**TASK REQUIREMENTS:**
Could you restate the whole listing below word for word, minus the pictures?

--- START ---

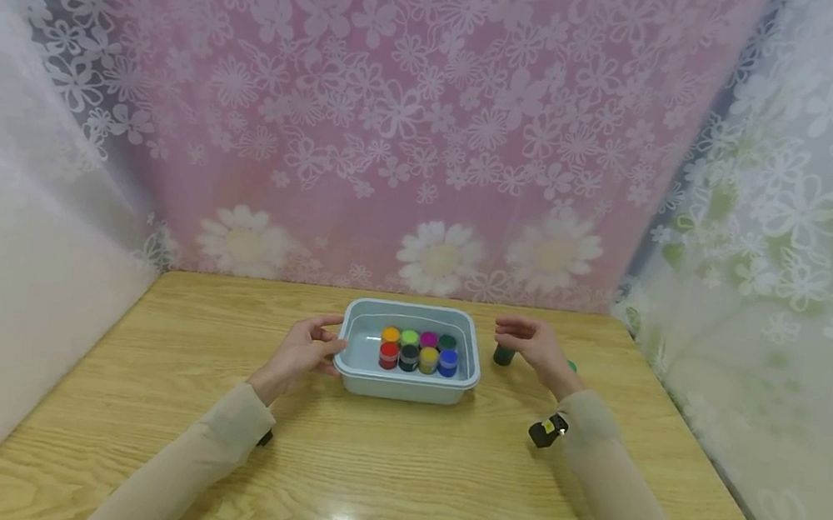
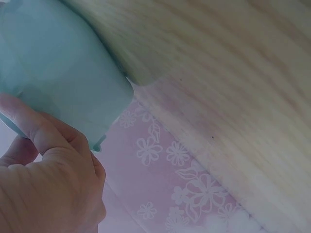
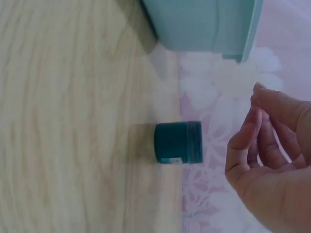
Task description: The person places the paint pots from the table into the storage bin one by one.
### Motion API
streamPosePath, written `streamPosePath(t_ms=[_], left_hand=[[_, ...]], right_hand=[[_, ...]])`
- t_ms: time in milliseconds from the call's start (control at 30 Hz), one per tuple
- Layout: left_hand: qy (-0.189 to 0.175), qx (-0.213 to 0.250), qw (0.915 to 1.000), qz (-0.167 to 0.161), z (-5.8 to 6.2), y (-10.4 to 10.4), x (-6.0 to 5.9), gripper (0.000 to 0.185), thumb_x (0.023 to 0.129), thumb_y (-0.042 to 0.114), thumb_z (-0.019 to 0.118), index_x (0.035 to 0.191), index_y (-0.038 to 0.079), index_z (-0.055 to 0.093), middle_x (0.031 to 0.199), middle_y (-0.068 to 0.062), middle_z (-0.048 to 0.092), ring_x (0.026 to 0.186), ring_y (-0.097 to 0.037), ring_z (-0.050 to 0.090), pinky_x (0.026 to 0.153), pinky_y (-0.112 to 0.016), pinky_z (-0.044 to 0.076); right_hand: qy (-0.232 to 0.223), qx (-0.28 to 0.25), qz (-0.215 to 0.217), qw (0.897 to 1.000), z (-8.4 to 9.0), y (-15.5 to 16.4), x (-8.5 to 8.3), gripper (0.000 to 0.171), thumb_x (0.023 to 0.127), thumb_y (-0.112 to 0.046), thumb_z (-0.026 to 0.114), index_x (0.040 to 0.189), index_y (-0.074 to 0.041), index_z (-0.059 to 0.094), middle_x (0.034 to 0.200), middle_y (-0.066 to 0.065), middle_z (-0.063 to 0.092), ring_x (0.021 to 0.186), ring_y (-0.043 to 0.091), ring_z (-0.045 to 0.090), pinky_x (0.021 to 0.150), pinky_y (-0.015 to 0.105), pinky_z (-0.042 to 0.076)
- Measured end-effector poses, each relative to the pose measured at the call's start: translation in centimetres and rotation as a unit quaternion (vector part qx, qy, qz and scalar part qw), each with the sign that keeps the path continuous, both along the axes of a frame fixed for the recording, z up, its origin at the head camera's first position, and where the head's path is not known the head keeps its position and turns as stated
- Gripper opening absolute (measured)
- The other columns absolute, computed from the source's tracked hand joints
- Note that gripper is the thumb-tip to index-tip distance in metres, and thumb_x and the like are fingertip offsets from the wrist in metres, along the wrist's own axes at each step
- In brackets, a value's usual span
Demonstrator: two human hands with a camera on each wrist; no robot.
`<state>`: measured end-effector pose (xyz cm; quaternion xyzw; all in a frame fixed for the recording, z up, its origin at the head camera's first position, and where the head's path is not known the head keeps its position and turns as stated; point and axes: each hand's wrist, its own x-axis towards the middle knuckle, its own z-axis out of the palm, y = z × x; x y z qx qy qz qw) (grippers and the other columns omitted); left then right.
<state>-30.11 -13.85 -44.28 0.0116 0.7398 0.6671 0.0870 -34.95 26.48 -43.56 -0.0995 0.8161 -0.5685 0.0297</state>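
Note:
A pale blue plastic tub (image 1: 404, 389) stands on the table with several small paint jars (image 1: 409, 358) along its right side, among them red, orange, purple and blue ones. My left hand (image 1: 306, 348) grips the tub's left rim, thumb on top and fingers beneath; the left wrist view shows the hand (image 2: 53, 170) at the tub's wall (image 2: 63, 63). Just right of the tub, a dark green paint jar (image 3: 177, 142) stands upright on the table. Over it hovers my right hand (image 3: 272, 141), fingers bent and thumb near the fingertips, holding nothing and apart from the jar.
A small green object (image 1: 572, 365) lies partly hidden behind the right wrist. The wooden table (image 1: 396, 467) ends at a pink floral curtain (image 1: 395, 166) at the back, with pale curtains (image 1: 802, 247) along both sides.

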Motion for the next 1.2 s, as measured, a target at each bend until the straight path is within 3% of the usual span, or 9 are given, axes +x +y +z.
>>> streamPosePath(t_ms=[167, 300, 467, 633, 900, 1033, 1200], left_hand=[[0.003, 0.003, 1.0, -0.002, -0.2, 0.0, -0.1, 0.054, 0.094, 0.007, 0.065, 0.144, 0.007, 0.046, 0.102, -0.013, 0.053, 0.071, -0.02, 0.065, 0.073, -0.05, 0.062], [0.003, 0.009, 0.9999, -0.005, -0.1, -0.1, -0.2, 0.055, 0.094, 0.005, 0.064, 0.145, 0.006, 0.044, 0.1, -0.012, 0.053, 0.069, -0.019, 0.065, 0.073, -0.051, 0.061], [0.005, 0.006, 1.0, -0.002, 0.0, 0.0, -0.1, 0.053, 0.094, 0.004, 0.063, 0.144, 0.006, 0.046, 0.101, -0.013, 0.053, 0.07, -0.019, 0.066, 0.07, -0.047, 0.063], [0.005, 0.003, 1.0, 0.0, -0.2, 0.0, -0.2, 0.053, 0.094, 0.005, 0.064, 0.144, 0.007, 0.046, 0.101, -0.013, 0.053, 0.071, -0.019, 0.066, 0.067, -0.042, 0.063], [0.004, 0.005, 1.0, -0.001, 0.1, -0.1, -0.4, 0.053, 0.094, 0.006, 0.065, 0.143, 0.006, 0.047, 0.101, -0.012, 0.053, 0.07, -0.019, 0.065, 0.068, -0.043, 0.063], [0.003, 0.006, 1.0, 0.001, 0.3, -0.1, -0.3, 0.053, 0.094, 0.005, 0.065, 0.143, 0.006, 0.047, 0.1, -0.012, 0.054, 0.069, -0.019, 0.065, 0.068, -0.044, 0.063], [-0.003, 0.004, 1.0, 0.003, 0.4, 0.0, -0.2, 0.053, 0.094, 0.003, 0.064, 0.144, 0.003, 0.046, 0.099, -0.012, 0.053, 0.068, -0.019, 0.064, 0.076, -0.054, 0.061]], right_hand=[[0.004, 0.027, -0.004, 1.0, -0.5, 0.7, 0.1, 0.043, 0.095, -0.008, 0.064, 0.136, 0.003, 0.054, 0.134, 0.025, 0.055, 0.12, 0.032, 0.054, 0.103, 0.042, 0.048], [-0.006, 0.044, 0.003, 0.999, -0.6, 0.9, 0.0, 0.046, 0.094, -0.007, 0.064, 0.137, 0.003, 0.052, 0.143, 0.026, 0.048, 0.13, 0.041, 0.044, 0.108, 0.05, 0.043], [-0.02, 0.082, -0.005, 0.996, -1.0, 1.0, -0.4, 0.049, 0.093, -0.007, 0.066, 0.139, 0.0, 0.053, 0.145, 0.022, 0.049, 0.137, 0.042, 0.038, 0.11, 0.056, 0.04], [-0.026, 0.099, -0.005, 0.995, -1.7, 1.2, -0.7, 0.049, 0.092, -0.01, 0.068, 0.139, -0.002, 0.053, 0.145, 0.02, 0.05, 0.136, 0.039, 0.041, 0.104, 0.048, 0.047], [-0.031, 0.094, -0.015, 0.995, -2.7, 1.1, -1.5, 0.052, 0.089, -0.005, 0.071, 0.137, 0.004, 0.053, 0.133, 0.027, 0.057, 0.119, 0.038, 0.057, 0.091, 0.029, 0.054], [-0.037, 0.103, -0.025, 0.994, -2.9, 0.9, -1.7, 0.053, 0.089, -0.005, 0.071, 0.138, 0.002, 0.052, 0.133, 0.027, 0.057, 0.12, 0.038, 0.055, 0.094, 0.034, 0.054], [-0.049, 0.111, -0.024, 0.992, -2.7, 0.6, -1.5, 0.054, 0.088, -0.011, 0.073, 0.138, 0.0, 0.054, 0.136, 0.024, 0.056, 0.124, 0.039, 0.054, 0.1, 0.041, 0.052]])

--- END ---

**WRITTEN SOLUTION:**
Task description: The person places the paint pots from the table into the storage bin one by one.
### Motion API
streamPosePath, written `streamPosePath(t_ms=[_], left_hand=[[_, ...]], right_hand=[[_, ...]])`
- t_ms: time in milliseconds from the call's start (control at 30 Hz), one per tuple
- Layout: left_hand: qy (-0.189 to 0.175), qx (-0.213 to 0.250), qw (0.915 to 1.000), qz (-0.167 to 0.161), z (-5.8 to 6.2), y (-10.4 to 10.4), x (-6.0 to 5.9), gripper (0.000 to 0.185), thumb_x (0.023 to 0.129), thumb_y (-0.042 to 0.114), thumb_z (-0.019 to 0.118), index_x (0.035 to 0.191), index_y (-0.038 to 0.079), index_z (-0.055 to 0.093), middle_x (0.031 to 0.199), middle_y (-0.068 to 0.062), middle_z (-0.048 to 0.092), ring_x (0.026 to 0.186), ring_y (-0.097 to 0.037), ring_z (-0.050 to 0.090), pinky_x (0.026 to 0.153), pinky_y (-0.112 to 0.016), pinky_z (-0.044 to 0.076); right_hand: qy (-0.232 to 0.223), qx (-0.28 to 0.25), qz (-0.215 to 0.217), qw (0.897 to 1.000), z (-8.4 to 9.0), y (-15.5 to 16.4), x (-8.5 to 8.3), gripper (0.000 to 0.171), thumb_x (0.023 to 0.127), thumb_y (-0.112 to 0.046), thumb_z (-0.026 to 0.114), index_x (0.040 to 0.189), index_y (-0.074 to 0.041), index_z (-0.059 to 0.094), middle_x (0.034 to 0.200), middle_y (-0.066 to 0.065), middle_z (-0.063 to 0.092), ring_x (0.021 to 0.186), ring_y (-0.043 to 0.091), ring_z (-0.045 to 0.090), pinky_x (0.021 to 0.150), pinky_y (-0.015 to 0.105), pinky_z (-0.042 to 0.076)
- Measured end-effector poses, each relative to the pose measured at the call's start: translation in centimetres and rotation as a unit quaternion (vector part qx, qy, qz and scalar part qw), each with the sign that keeps the path continuous, both along the axes of a frame fixed for the recording, z up, its origin at the head camera's first position, and where the head's path is not known the head keeps its position and turns as stated
- Gripper opening absolute (measured)
- The other columns absolute, computed from the source's tracked hand joints
- Note that gripper is the thumb-tip to index-tip distance in metres, and thumb_x and the like are fingertip offsets from the wrist in metres, along the wrist's own axes at each step
- In brackets, a value's usual span
Demonstrator: two human hands with a camera on each wrist; no robot.
`<state>`: measured end-effector pose (xyz cm; quaternion xyzw; all in a frame fixed for the recording, z up, its origin at the head camera's first position, and where the head's path is not known the head keeps its position and turns as stated; point and axes: each hand's wrist, its own x-axis towards the middle knuckle, its own z-axis out of the palm, y = z × x; x y z qx qy qz qw) (grippers and the other columns omitted); left then right.
<state>-30.11 -13.85 -44.28 0.0116 0.7398 0.6671 0.0870 -34.95 26.48 -43.56 -0.0995 0.8161 -0.5685 0.0297</state>
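Note:
A pale blue plastic tub (image 1: 404, 389) stands on the table with several small paint jars (image 1: 409, 358) along its right side, among them red, orange, purple and blue ones. My left hand (image 1: 306, 348) grips the tub's left rim, thumb on top and fingers beneath; the left wrist view shows the hand (image 2: 53, 170) at the tub's wall (image 2: 63, 63). Just right of the tub, a dark green paint jar (image 3: 177, 142) stands upright on the table. Over it hovers my right hand (image 3: 272, 141), fingers bent and thumb near the fingertips, holding nothing and apart from the jar.
A small green object (image 1: 572, 365) lies partly hidden behind the right wrist. The wooden table (image 1: 396, 467) ends at a pink floral curtain (image 1: 395, 166) at the back, with pale curtains (image 1: 802, 247) along both sides.
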
Motion for the next 1.2 s, as measured, a target at each bend until the straight path is within 3% of the usual span, or 9 are given, axes +x +y +z.
>>> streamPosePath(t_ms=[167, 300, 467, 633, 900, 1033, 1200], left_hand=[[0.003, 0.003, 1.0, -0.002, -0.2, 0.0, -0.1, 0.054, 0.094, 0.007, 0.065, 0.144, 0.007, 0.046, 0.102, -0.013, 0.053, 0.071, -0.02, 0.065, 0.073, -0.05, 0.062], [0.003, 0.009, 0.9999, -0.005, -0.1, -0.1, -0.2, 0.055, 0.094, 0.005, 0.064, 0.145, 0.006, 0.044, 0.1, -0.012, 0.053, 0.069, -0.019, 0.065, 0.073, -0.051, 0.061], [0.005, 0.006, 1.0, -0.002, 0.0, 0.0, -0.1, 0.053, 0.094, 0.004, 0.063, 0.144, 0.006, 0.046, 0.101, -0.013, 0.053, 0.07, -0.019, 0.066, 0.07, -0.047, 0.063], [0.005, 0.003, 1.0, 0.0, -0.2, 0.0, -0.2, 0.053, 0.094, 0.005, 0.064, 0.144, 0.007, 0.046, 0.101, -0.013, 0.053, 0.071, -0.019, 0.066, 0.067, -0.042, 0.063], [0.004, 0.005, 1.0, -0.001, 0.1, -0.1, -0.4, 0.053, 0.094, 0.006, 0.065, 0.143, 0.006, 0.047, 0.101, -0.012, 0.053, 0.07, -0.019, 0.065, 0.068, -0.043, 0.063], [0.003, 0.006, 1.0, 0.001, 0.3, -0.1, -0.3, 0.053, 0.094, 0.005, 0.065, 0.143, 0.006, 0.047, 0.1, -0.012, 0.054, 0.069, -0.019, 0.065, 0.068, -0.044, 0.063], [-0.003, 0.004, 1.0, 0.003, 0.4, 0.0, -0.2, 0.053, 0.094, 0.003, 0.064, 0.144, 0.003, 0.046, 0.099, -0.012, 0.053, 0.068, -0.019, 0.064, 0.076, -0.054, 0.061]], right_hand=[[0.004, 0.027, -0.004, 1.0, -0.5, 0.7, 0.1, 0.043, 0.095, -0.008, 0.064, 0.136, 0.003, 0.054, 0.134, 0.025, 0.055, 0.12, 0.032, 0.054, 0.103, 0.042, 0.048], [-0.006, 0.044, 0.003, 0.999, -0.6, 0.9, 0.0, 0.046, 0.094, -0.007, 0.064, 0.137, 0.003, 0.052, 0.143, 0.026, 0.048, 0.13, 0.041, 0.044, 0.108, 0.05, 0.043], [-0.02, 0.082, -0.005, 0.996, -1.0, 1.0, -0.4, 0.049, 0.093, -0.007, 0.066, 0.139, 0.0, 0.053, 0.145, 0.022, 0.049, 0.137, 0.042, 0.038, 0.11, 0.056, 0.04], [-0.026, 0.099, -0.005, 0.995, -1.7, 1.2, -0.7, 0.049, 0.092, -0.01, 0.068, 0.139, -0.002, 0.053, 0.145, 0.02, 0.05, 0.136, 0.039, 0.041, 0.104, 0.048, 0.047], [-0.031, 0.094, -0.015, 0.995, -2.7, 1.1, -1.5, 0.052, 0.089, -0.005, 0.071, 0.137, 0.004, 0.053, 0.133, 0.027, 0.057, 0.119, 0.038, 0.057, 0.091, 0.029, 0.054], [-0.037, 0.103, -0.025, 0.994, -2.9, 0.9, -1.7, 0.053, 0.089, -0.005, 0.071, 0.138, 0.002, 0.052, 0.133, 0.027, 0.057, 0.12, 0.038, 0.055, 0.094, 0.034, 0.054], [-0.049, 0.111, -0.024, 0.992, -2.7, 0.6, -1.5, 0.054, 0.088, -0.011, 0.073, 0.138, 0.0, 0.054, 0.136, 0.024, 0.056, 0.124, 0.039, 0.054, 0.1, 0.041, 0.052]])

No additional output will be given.